I’ve been too long in the wind
Too long in the rain
Taking any comfort that I can
Looking back and longing for the
freedom from my chains.
- Nana Mouskouri
I was pondering those lyrics the other night as my wife and I walked home from a faculty recital in the Performing Arts Center at Texas A&M University of Corpus Christi. The PAC is a beautiful facility with crystalline acoustics, tasteful decor, and really comfy seats. Both of the musicians who performed that particular evening teach on the music faculty for the university and ply their art with virtuoso talent. The audience mostly consisted of people like Becky, dedicated music students fully capable of appreciating what they heard. And this trifecta of venue, talent, and discernment all combined to form a setting for some really ugly music.
Understand, it was meant to be ugly. They had chosen selections of what the cognoscenti designate as “modern classical.” Learned professionals define this school in various ways but I’m a layman writing to laypersons so let me put it on the non-technical level: If it sounds like a biker and his old lady are having sex on the sounding board of a Steinway baby grand, you’re probably dealing with modernism. If you get the general impression that someone tossed a sackfull of flutes off the top story of a skyscraper then recorded the sound as they smacked the sidewalk, it’s probably modern classical. Every now and then something like a melody struggled to the surface, but no sooner had I begun to relax into its beauty than the writhing tentacles of modernity boiled up, siezed the sound in their slimy clutches and dragged it drowning back below the boiling brine of chaos.
Now, I’m supposed to be a professional intellectual these days but I confess that, in the words of that great theologian David Allen Coe, “my long hair doesn’t cover up my red neck.” Good art means you can tell whether it’s a cow or not. Good music means something, well, musical. On the walk home, I asked Becky why modern works sound like this. I speculated as to whether some manmade disaster, like Nagasaki or carbon monoxide or homes built too near to power lines, had rendered composers incapable of writing coherent tunes. She smiled and, with the patience born of a quarter-century of being married to the last living Neanderthal, explained. Mind you, Becky isn’t wild about modern classical either, but she has studied the movement. Apparently it all has to do with freedom. See, Aristotle felt that music shaped the soul and thus should follow certain rules and conventions. Modernists debunked the stodgy old Greek and concluded that we are now free to explore dissonance and disharmony.
I’m with Aristotle on this one - a fact that I’m sure would have brought him great comfort. In my experience, the soul resembles tofu. It is wonderfully adaptable, tending to take on the feel and flavor of whatever it encounters. And I for one don’t want my soul smelling or tasting like what I heard the other evening. (Confession: I listen to Buck Owens and Hank Williams, so my soul may look like a cowboy hat and smell like Roy Rogers’ boots. Snobbery in one direction is just hypocrisy in another.) I side with that Falstaffian philosopher Ignatius J. Reilly, who sought for theology and geometry in all things.

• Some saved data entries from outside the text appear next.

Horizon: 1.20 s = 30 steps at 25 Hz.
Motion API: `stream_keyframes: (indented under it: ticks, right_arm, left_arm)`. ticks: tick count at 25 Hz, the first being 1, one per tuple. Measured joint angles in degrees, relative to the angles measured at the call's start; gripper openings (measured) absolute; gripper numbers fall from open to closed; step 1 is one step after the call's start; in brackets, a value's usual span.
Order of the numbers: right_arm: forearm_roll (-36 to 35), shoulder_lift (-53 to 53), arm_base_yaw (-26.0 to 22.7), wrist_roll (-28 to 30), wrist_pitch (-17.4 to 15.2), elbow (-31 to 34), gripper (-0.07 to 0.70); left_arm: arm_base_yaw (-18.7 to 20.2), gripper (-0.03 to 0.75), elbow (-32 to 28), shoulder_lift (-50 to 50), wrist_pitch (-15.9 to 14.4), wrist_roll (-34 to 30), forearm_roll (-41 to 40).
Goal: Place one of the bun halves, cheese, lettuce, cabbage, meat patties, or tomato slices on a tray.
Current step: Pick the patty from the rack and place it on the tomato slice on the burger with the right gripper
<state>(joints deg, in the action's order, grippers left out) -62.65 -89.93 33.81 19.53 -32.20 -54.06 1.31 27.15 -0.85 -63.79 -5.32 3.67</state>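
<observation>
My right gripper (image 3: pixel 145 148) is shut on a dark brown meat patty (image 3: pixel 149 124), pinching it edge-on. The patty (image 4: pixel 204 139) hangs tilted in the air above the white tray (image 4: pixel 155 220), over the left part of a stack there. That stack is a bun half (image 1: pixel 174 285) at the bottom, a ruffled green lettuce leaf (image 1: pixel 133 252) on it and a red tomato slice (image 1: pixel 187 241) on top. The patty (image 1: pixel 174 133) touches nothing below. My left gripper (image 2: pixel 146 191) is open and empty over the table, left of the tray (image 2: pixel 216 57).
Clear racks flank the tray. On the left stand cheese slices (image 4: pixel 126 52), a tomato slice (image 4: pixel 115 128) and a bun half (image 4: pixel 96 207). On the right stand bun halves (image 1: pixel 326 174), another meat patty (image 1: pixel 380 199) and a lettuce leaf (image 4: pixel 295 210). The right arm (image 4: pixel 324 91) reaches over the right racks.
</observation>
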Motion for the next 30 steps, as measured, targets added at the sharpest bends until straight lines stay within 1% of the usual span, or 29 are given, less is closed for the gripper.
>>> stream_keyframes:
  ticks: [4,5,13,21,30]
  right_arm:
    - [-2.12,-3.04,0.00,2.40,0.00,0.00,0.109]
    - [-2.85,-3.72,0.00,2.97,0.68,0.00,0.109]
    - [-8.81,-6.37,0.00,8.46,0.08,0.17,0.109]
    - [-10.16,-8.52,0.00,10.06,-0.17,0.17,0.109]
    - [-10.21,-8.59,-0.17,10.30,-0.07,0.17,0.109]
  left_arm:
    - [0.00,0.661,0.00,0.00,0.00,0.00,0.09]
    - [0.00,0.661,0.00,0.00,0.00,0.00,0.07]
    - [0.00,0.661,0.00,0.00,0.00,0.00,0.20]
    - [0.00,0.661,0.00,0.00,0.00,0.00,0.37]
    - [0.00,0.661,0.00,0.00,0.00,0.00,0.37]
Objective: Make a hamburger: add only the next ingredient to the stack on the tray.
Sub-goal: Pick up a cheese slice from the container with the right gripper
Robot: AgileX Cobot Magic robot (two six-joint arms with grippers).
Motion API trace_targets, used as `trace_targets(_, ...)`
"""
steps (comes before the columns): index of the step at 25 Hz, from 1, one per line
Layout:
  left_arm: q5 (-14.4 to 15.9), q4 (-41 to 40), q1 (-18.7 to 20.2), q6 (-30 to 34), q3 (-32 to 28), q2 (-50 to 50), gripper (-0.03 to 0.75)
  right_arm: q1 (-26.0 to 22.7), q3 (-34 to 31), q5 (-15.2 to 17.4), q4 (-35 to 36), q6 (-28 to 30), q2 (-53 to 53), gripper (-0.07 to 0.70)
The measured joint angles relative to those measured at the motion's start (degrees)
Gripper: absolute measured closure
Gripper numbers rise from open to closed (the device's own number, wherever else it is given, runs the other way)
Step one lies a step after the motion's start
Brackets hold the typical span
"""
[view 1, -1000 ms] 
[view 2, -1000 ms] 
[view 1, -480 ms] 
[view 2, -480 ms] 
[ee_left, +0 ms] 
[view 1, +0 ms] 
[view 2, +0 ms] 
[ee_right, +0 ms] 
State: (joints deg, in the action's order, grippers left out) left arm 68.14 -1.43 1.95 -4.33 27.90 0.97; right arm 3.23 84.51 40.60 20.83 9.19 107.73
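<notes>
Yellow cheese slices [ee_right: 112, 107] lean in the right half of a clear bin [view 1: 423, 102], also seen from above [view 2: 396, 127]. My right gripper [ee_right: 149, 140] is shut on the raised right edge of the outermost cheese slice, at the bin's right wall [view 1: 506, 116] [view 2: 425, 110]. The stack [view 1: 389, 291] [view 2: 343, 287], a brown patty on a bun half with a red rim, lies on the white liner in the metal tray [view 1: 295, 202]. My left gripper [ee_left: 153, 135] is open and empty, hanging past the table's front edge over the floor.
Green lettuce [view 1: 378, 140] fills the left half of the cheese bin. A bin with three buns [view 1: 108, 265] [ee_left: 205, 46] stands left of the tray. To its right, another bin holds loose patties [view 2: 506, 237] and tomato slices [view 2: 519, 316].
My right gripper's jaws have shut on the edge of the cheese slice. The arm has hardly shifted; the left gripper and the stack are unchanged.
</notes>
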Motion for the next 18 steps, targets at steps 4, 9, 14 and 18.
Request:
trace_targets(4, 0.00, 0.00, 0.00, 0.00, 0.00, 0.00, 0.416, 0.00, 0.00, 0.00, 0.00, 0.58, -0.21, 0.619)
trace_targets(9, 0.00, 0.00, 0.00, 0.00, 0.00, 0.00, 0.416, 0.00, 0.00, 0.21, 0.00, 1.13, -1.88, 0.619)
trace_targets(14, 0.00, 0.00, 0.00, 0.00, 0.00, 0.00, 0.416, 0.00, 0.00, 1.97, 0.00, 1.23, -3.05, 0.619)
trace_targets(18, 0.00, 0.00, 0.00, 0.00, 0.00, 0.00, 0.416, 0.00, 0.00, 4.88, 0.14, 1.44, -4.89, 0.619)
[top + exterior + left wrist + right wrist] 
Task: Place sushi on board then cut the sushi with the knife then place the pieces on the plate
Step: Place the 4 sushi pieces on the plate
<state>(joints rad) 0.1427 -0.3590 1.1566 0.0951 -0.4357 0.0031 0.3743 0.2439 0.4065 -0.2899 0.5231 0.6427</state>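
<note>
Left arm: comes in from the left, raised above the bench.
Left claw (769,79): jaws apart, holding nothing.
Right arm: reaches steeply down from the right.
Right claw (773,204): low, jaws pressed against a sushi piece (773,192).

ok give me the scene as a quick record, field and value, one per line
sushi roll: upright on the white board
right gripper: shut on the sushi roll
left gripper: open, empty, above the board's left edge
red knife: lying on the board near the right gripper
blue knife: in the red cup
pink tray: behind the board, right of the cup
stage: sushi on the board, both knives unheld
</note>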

By the way, it isn’t just me and Aristotle against the world. We have science in our corner. Dr. Marina de Tommaso and a team of colleagues in Italy recently asked volunteers to select twenty beautiful pictures and twenty ugly ones, then zapped the volunteers with laser beams while they looked at each image in succession. Upshot: subjects felt less pain while gazing on something sublime than while looking at something repulsive. Van Gogh - less pain; Picasso - more. Upshot: ugly art may be art indeed, but it hurts.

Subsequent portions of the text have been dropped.